À travers les témoignages de Raymond Domenech et de trois joueurs, le capitaine Patrice Evra, William Gallas et Bacary Sagna, le film Le Bus : Les Bleus en grève, fait revivre l'atmosphère irrespirable qui régnait au sein du groupe en Afrique du Sud. Une crise qui a connu son paroxysme quand les joueurs ont décidé de boycotter leur entraînement à Knysna, devant les caméras du monde entier.
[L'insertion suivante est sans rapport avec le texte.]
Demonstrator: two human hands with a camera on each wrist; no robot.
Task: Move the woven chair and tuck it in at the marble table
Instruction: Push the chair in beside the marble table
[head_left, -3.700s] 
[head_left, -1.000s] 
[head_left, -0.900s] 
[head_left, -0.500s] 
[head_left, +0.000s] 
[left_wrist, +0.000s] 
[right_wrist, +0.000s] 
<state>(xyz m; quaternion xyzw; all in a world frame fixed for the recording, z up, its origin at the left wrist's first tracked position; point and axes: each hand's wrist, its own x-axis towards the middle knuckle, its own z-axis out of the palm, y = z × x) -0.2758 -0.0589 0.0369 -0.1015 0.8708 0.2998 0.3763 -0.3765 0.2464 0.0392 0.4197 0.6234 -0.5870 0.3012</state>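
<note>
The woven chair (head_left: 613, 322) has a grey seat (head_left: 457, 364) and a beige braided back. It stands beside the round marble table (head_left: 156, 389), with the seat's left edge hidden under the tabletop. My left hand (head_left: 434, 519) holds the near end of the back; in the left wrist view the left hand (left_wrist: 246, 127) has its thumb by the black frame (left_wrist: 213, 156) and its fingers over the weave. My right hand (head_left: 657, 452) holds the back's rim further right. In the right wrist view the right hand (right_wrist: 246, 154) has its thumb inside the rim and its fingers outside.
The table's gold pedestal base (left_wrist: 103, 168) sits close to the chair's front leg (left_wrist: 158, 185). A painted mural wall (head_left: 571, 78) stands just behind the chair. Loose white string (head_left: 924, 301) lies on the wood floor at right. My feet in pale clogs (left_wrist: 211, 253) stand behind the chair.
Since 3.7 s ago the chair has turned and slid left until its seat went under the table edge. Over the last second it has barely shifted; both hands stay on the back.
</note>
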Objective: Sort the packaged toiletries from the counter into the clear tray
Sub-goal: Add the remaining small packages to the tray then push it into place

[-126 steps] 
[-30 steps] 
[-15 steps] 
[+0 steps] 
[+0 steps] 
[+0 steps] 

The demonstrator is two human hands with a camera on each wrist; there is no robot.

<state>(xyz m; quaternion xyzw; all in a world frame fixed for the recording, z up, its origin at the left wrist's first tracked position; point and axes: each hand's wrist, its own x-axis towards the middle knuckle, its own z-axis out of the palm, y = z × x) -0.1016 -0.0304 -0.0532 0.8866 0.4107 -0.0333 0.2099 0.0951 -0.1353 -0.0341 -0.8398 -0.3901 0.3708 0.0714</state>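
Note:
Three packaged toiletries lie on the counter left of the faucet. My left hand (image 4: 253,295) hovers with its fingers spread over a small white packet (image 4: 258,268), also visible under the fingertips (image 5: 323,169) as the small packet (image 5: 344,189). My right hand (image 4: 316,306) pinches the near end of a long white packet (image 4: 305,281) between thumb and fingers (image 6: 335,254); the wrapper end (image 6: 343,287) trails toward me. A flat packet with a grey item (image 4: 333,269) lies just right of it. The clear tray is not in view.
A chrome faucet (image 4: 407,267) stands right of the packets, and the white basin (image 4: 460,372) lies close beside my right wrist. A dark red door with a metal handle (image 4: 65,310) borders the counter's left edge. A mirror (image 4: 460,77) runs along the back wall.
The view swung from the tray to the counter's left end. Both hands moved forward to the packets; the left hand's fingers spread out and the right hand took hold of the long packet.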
Contacté par l'AFP, Netflix a répondu que le documentaire n'était « ni un réquisitoire ni une tribune », et qu'il avait été réalisé dans une logique de confrontation de récits. Selon la production, Raymond Domenech a donné accès au journal qu'il tenait à l'époque et qui a inspiré un premier livre, Tout seul, publié il y a quelques années. Un document personnel où il balançait toutes ses émotions, toutes ses frustrations, décrit un producteur, Yoan Zerbit. « Envie de disparaître loin de tout, j'ai parfois des montées de haine envers ces abrutis », avait notamment écrit l'ancien sélectionneur, au moment de la défaite contre le Mexique (0-2). Nul doute que la partie Bleus vs Netflix est loin d'être terminée.